Behavior and Population Dynamics of Top Predators
Institute Seminar by John F. Benson
- Date: Jan 20, 2026
- Time: 10:30 AM - 11:30 AM (Local Time Germany)
- Speaker: John F. Benson
- I have conducted field research on wildlife populations across much of North America studying wolves, mountain lions, black bears, coyotes, moose, mule deer, bighorn sheep, elk, white sharks, and other species. I am motivated by a desire to inform the conservation of wildlife and wild places – and by a fascination with the natural world. My work combines population, behavioral, molecular, and landscape ecology as I attempt to understand factors influencing individuals, populations, ecological communities, and ecosystems. In my lab at the University of Nebraska-Lincoln, my students, postdocs, and I conduct intensive field studies around the world, asking questions grounded in ecological theory and using quantitative approaches to achieve practical outcomes and contribute to basic ecological understanding.
- Location: Bückle St. 5a, 78467 Konstanz
- Room: Seminar room MPI-AB Bücklestrasse + Online
- Host: Max Planck Institute of Animal Behavior
- Contact: lrosales@ab.mpg.de
Top predators play important roles in ecological communities and yet their populations are declining globally in response to a variety of human-caused stressors. Large carnivores persist in some contemporary landscapes dominated by humans, presenting challenges and opportunities for conservation and ecological understanding. My colleagues and I have been studying spatial ecology, population dynamics, and predator-prey interactions of mountain lions and wolves in North America to advance basic ecology and inform conservation efforts for over 20 years. In California, USA, we have studied mountain lions across the statewide metapopulation in a large collaborative effort that has allowed us to investigate aspects of population ecology typically only studied within single populations. In Ontario, Canada, we are studying federally threatened eastern wolves persisting in a small, fragmented population within a unique three-species hybrid zone with gray wolves and coyotes.
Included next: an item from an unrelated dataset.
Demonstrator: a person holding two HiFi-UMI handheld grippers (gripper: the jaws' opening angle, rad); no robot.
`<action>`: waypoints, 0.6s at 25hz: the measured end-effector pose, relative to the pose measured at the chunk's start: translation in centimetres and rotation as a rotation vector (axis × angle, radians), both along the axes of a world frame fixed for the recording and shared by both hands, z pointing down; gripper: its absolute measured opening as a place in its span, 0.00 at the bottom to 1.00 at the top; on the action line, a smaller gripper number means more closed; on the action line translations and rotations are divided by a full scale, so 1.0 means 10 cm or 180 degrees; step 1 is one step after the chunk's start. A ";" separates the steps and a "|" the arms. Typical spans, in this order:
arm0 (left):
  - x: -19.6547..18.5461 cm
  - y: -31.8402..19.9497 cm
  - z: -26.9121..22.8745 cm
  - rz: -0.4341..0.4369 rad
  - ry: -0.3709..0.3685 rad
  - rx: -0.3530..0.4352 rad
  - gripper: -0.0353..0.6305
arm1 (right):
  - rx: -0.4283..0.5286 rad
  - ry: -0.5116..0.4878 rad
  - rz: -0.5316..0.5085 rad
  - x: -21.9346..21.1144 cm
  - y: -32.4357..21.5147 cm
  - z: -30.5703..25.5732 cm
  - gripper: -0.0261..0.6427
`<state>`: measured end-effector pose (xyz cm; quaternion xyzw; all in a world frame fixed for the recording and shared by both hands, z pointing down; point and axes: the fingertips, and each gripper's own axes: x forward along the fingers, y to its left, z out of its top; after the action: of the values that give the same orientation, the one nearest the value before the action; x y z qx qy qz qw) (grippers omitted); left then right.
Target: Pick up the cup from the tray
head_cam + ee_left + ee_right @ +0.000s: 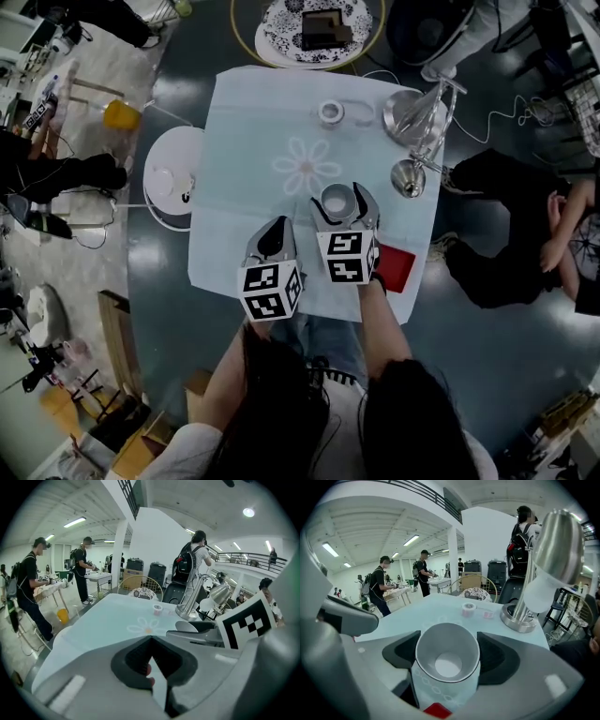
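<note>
The white cup (335,200) sits tilted between the jaws of my right gripper (339,202), over the pale blue tablecloth (253,122). In the right gripper view I look into the cup (447,660), with a dark pad pressed against each side of it and my right gripper (447,653) shut on it. The red tray (396,267) lies just right of that gripper near the table's front edge; a corner of the tray (438,710) shows under the cup. My left gripper (274,230) hovers to the left, jaws together and empty (151,639).
A metal desk lamp (417,117) stands at the table's far right, its head (408,176) hanging close to the cup. A small tape roll (331,112) lies at the back. A flower print (307,167) marks the cloth's middle. A person (506,234) sits at the right.
</note>
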<state>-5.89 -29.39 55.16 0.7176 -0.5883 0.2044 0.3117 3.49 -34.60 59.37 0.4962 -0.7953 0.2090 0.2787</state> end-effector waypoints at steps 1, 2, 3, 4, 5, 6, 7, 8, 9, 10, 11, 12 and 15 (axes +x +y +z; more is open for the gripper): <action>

In both systems, we have combined GPS telemetry, genetic analysis, and quantitative modeling to evaluate factors limiting large carnivores in landscapes shared with humans. Our work has resulted in changes to management policy and on-the-ground conservation action, and has also contributed new insight into the behavior and dynamics of small populations threatened by human-caused mortality, fractured landscape connectivity, and interactions between genetic and demographic processes.